[What is needed] An image-free reproduction of the data below is needed: print it exactly.

───

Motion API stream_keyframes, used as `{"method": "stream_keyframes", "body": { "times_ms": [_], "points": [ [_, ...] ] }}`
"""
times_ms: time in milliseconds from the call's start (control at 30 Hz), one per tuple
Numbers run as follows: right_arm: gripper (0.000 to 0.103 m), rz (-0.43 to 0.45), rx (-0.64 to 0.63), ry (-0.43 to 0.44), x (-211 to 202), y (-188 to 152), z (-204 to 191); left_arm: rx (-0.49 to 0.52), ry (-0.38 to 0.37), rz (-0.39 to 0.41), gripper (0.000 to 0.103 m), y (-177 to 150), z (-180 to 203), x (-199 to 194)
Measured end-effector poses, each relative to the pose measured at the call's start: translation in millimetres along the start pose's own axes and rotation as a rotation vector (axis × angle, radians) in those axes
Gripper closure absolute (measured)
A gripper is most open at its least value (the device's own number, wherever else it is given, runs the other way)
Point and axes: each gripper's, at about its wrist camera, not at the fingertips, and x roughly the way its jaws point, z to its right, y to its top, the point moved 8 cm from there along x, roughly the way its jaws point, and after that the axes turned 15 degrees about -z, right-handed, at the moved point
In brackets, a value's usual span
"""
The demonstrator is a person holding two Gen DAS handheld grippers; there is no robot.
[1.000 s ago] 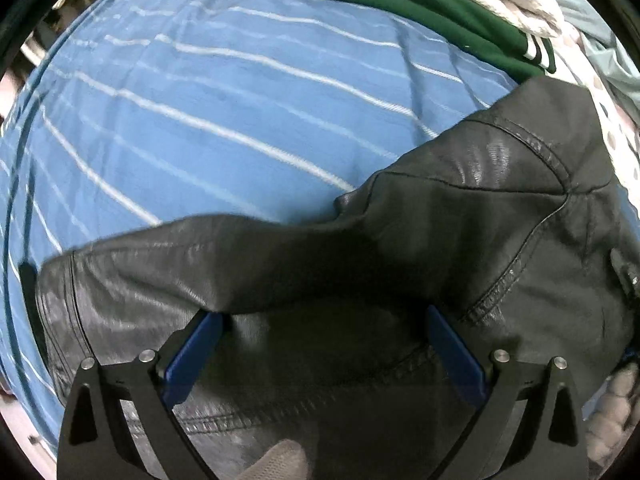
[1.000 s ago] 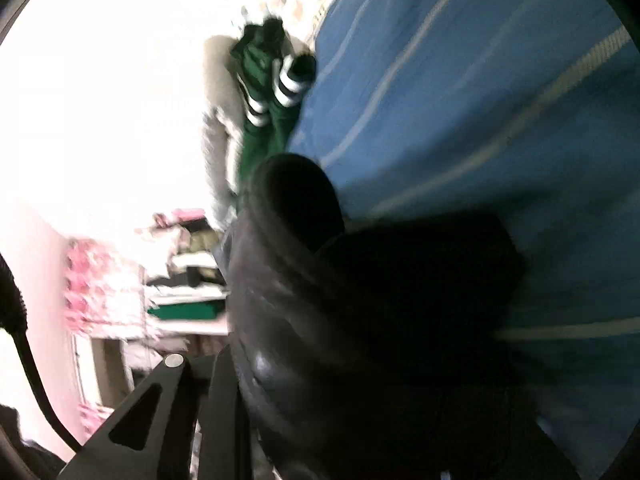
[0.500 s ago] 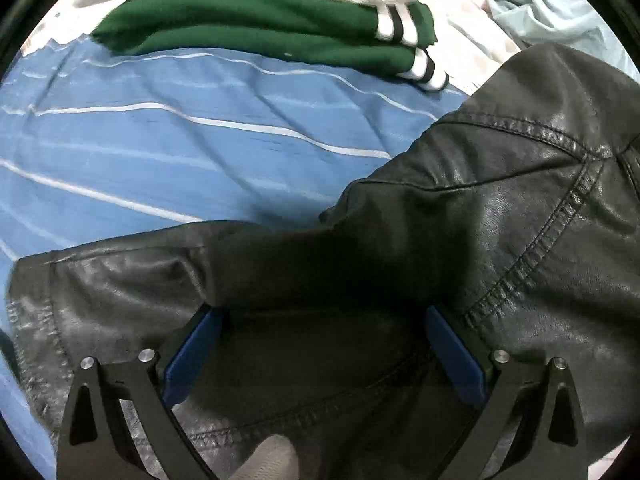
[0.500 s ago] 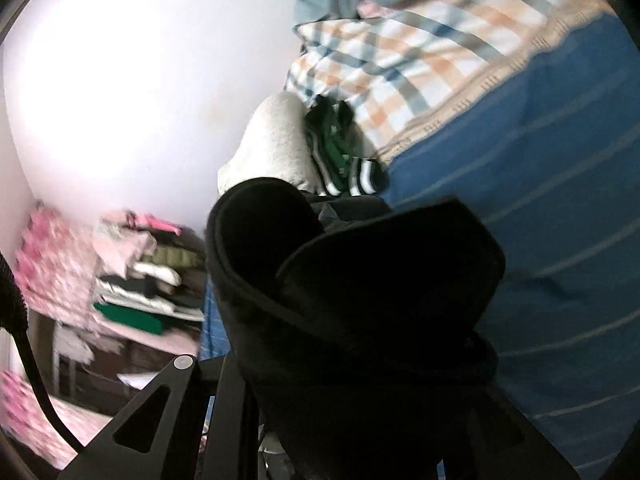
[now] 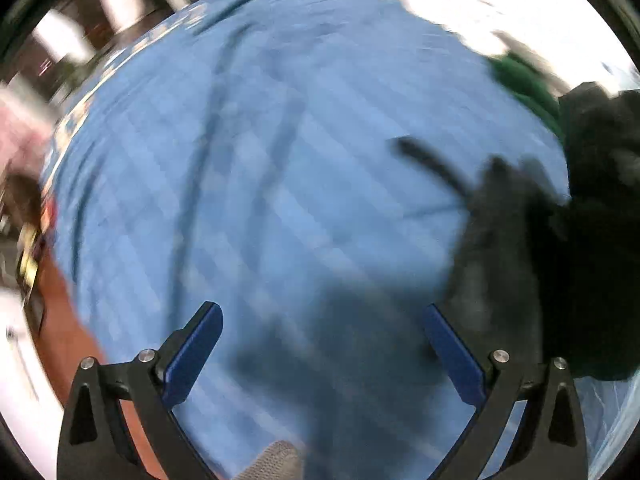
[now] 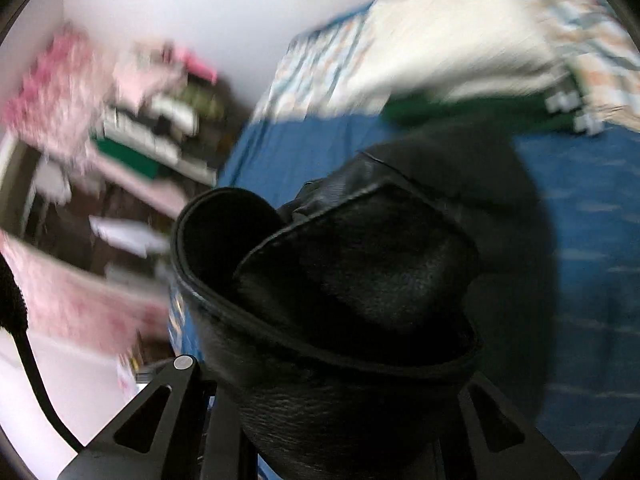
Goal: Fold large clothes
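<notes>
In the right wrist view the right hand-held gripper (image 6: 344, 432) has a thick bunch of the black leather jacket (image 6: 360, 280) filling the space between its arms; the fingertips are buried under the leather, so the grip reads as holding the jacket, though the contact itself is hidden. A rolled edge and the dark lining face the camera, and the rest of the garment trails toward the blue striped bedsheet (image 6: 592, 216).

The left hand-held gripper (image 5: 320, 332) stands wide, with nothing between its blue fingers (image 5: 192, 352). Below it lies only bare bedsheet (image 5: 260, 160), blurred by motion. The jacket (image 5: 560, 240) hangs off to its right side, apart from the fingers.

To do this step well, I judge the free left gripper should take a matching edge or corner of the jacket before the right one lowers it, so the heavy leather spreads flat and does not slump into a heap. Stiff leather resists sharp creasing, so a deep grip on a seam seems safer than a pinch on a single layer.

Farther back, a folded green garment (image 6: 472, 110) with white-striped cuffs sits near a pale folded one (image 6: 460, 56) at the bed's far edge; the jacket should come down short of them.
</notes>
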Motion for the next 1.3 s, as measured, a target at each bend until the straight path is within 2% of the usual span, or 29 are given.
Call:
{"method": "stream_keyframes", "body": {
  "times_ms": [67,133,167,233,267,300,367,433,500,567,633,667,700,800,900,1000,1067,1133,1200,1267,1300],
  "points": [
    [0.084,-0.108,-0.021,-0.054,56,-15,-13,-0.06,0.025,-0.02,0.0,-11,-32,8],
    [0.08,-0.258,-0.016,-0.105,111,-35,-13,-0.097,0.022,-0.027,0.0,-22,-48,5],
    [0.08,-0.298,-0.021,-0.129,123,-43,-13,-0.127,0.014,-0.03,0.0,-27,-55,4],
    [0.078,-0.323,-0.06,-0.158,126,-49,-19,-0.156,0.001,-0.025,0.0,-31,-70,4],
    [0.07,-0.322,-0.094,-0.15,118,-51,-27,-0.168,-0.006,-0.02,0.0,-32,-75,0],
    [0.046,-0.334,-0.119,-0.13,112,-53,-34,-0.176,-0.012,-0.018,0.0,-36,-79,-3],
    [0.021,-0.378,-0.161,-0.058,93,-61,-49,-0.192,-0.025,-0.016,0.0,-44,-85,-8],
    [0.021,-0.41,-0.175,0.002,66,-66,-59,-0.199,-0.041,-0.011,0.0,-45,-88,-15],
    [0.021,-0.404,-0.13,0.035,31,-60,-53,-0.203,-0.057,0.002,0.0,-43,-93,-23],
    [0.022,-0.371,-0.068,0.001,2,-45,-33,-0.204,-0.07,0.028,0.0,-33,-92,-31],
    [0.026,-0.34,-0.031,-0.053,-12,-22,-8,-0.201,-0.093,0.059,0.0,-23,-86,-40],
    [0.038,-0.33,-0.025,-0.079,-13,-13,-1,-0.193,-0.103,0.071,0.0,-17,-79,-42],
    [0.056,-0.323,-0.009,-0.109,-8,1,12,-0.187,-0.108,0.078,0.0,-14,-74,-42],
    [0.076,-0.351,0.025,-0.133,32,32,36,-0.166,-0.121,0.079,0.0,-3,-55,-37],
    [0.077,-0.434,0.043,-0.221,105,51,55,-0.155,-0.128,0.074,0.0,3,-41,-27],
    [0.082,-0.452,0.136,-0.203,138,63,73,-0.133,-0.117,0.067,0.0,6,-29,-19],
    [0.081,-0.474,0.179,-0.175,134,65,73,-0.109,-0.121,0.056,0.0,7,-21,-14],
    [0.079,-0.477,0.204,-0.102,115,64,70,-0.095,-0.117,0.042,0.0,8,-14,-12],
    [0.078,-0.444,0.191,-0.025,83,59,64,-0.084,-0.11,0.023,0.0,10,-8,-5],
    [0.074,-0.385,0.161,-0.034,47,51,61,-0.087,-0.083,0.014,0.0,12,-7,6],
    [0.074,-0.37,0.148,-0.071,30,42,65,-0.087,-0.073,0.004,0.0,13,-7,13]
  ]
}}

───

[Answer to the problem]
Motion API stream_keyframes, used as `{"method": "stream_keyframes", "body": { "times_ms": [_], "points": [ [_, ...] ] }}`
"""
times_ms: time in milliseconds from the call's start (control at 30 Hz), one per tuple
Numbers run as follows: right_arm: gripper (0.000 to 0.103 m), rz (-0.43 to 0.45), rx (-0.64 to 0.63), ry (-0.43 to 0.44), x (-211 to 202), y (-188 to 152), z (-204 to 191); left_arm: rx (-0.49 to 0.52), ry (-0.38 to 0.37), rz (-0.39 to 0.41), gripper (0.000 to 0.103 m), y (-177 to 150), z (-180 to 203), x (-199 to 194)
Measured end-effector poses, each relative to the pose measured at the call's start: translation in millimetres along the start pose's own axes and rotation as a rotation vector (axis × angle, radians) in those axes
Gripper closure absolute (measured)
A gripper is most open at its least value (the device's own number, wherever else it is given, runs the other way)
Point and axes: each gripper's, at about its wrist camera, not at the fingertips, and x roughly the way its jaws point, z to its right, y to its top, the point moved 8 cm from there along x, roughly the way its jaws point, and after that the axes turned 15 degrees about -z, right-handed, at the moved point
In brackets, a value's usual span
"""
The demonstrator is a person holding two Gen DAS handheld grippers; there is no robot.
[1.000 s ago] 
[1.000 s ago] 
[0.500 s ago] 
[0.500 s ago] 
[now] 
[now] 
Goal: Fold large clothes
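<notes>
In the right wrist view the right hand-held gripper (image 6: 344, 432) has a thick bunch of the black leather jacket (image 6: 360, 280) filling the space between its arms; the fingertips are buried under the leather, so the grip reads as holding the jacket, though the contact itself is hidden. A rolled edge and the dark lining face the camera, and the rest of the garment trails toward the blue striped bedsheet (image 6: 592, 216).

The left hand-held gripper (image 5: 320, 332) stands wide, with nothing between its blue fingers (image 5: 192, 352). Below it lies only bare bedsheet (image 5: 260, 160), blurred by motion. The jacket (image 5: 560, 240) hangs off to its right side, apart from the fingers.

To do this step well, I judge the free left gripper should take a matching edge or corner of the jacket before the right one lowers it, so the heavy leather spreads flat and does not slump into a heap. Stiff leather resists sharp creasing, so a deep grip on a seam seems safer than a pinch on a single layer.

Farther back, a folded green garment (image 6: 472, 110) with white-striped cuffs sits near a pale folded one (image 6: 460, 56) at the bed's far edge; the jacket should come down short of them.
</notes>
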Motion for the next 1.3 s, as measured, a target at each bend until the straight path is within 2% of the usual span, or 29 are given.
Call:
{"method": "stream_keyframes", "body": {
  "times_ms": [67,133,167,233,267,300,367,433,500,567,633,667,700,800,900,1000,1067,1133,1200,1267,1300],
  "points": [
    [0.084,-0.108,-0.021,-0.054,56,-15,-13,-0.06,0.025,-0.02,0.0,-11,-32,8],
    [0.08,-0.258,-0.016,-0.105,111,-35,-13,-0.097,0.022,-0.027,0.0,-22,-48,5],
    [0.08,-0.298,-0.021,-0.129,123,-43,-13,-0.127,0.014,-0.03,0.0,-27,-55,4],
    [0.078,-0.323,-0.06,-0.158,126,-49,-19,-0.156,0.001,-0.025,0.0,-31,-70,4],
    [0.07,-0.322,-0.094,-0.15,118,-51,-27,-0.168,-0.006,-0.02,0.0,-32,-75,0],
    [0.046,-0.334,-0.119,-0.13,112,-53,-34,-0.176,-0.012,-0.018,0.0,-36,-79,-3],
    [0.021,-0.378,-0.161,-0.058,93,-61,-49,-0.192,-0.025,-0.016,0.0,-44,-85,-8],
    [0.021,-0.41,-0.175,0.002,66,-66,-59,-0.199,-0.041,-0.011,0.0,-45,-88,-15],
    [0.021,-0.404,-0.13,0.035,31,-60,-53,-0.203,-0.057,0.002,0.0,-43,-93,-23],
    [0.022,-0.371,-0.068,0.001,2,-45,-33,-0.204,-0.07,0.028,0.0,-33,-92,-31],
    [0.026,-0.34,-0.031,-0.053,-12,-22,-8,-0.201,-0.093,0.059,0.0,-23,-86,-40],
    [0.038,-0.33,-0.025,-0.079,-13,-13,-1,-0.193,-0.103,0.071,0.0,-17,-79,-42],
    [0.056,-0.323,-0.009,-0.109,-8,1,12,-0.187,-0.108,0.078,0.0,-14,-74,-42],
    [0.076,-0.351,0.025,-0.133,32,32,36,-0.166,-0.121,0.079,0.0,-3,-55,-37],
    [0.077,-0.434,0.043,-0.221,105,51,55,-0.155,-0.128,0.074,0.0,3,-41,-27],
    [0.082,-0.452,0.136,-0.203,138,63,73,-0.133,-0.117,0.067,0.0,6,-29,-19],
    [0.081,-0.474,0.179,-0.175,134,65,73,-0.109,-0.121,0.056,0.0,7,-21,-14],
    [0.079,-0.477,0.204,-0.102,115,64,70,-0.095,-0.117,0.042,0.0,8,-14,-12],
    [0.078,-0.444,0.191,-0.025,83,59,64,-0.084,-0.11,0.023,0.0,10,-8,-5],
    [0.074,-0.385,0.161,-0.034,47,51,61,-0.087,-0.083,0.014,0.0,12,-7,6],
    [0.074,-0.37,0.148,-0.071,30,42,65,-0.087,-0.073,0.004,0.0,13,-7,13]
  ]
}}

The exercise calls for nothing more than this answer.